Ich nickte, nahm seine Hand und ging mit ihm über den Gang zu dem Zimmer meines Dads. Leise öffnete ich die Tür und wir traten ein.
Das Licht war ein wenig gedimmt und auf dem Beistelltisch standen frische Blumen, die ich gestern gekauft hatte für ihn. So wirkte das Zimmer gleich viel freundlicher.
"Hi, Dad. Das hier ist Harry." sagte ich leise und ging näher an sein Bett heran. Harry folgte mir und stellte sich dann an das Fußende des Bettes, blickte auf meinen Vater hinab und wirkte auf einmal ganz ernst und betroffen. Ich nahm es ihm nicht übel. Es musste viel für ihn sein. Innerlich hoffte ich, dass ich ihm nicht zu viel abverlangte.
"Ich wollte ihn dir vorstellen. Er ist mir sehr wichtig. Mehr als das" sprach ich weiter und strich die Bettdecke glatt. "Du würdest ihn mögen. Er ist genauso positiv und lebhaft wie du. Er will auch dass ich lächle und mein Leben genieße. Und weißt du, das habe ich sogar ein bisschen getan."
Lächelnd blickte ich zu Harry, welcher mich anstarrte. Sein Blick wirkte gerührt und überfordert zugleich. "Alles okay?" fragte ich ihn unsicher.
Er nickte und räusperte sich. "Alles gut." antwortete er rau.
Mein Dad lag regungslos und friedlich da, ich strich ihm ein paar Haarsträhnen aus dem Gesicht und registrierte die immer tiefer werdenden Augenringe.
"Du wirst operiert, Dad." sprach ich leise weiter. "Wenn du wieder gesund bist, dann gehen wir wieder picknicken im Park. Oder vielleicht gehen wir auch lieber ein Bier trinken." Ich lachte leise. "Sowas machen doch Kerle." Eine kleine Träne entwich mir, doch ich wusste sie zu verstecken. "Dann gehen wir zu dritt. Ich hab dich lieb, Dad."
Tief atmete ich durch, richtete mich wieder auf.
"Bis morgen, ja?"
Ich drehte mich zu Harry, doch dieser stand nicht mehr da. Irritiert sah ich mich um. Er hatte den Raum verlassen.
Noch einmal blickte ich zu meinem Dad, dann verließ ich das Zimmer und sah mich auf dem Gang nach Harry um. Er stand mit dem Rücken zu mir an der Wand. Ich ging auf ihn zu und legte ihm die Hand auf den Rücken.
"Haz?"
Harry drehte sich zu mir um und ich erkannte Tränen.
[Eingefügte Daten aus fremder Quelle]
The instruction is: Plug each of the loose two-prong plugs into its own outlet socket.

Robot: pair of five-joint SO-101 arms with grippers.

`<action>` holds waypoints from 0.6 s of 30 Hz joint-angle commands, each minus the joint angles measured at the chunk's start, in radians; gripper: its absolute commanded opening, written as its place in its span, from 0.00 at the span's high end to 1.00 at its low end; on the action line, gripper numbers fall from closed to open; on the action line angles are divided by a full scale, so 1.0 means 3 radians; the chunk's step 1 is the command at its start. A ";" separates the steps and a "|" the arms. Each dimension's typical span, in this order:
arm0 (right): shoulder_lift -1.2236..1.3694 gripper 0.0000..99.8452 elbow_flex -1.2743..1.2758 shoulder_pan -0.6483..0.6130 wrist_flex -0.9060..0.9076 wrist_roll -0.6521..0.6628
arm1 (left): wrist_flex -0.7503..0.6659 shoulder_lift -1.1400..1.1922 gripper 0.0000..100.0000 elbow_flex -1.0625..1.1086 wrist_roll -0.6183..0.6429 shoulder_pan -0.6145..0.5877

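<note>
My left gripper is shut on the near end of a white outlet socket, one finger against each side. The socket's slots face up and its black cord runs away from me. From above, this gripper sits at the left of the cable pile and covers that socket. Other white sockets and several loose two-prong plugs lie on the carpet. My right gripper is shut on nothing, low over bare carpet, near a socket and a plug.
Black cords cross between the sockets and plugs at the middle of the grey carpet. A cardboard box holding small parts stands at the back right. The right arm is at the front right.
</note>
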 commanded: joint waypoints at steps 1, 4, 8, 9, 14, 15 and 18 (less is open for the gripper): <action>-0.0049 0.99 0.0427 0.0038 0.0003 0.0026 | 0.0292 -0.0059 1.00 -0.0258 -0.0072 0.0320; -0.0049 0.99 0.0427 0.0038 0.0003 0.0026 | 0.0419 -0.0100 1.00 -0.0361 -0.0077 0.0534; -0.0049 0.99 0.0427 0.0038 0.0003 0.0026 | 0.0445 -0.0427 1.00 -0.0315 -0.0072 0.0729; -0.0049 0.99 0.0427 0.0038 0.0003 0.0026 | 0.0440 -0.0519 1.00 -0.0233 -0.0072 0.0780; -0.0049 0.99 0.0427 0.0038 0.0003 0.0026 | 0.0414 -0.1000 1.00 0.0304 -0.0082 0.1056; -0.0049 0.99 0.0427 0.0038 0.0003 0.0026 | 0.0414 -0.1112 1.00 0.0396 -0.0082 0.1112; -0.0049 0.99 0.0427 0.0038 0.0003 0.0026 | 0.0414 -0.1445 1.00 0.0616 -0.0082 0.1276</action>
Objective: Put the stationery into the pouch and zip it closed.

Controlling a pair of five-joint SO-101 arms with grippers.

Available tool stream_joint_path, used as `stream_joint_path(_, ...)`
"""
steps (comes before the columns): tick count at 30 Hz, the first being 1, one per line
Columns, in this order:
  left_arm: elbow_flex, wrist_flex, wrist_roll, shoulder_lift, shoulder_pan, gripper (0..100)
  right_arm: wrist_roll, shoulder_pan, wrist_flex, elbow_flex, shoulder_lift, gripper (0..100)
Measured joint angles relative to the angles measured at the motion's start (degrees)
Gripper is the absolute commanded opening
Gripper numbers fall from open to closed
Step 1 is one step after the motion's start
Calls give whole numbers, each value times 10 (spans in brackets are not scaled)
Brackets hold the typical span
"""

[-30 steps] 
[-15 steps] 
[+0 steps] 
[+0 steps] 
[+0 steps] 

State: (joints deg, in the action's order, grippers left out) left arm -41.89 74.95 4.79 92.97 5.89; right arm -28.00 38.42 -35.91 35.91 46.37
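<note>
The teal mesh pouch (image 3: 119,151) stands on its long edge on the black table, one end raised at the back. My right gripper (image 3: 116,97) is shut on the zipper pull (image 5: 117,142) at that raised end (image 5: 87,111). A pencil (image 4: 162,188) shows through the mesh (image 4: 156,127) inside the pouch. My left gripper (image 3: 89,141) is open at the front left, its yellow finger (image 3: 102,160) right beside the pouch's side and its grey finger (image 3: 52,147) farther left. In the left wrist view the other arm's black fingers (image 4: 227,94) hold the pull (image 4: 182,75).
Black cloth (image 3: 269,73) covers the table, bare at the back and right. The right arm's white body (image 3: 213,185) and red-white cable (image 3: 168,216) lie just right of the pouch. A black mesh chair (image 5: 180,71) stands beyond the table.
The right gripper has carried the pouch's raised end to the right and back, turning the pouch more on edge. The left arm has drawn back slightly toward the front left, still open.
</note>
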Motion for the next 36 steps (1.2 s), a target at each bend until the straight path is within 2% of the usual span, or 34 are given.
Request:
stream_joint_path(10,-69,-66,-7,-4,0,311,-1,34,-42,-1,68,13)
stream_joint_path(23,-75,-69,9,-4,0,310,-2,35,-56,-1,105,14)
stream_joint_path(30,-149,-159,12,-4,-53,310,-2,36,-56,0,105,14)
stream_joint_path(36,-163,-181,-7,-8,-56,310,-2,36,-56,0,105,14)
Erschrocken riss ich die Augen auf und fiel ihm um den Hals, was er sofort erwiderte.
"Oh Gott, es tut mir leid, ich wollte dich nicht überfordern, Haz!"
"Nein, du...das hast du nicht. Aber das war etwas viel für mich. Alles okay, Lou." sagte er mit erstickter Stimme und strich mir durch die Haare.
"Hör bloß auf dich zu entschuldigen. Ich wusste auch nicht, dass mich das so mitnimmt. Es tut mir einfach nur noch viel mehr leid, dass ihr so etwas ertragen müsst."
Ich löste mich von ihm und nahm sein Gesicht in beide Hände, blickte ihm tief in die Augen. "Lass uns gehen, Haz. Was denkst du?"
Er nickte und küsste mich sanft. "Kommst du mit zu mir?"
"Wenn ich darf, ja."
"Du musst sogar. Ich will dich auf keinen Fall jetzt dir selbst überlassen." sagte er frech und ich lachte leise, küsste ihn wieder und zog ihn mehr an mich. Jetzt, wo ich wusste, dass ich wieder hoffen durfte, wollte ich endlich anfangen, die Zeit mit Harry wirklich hundertprozentig zu genießen und auszukosten.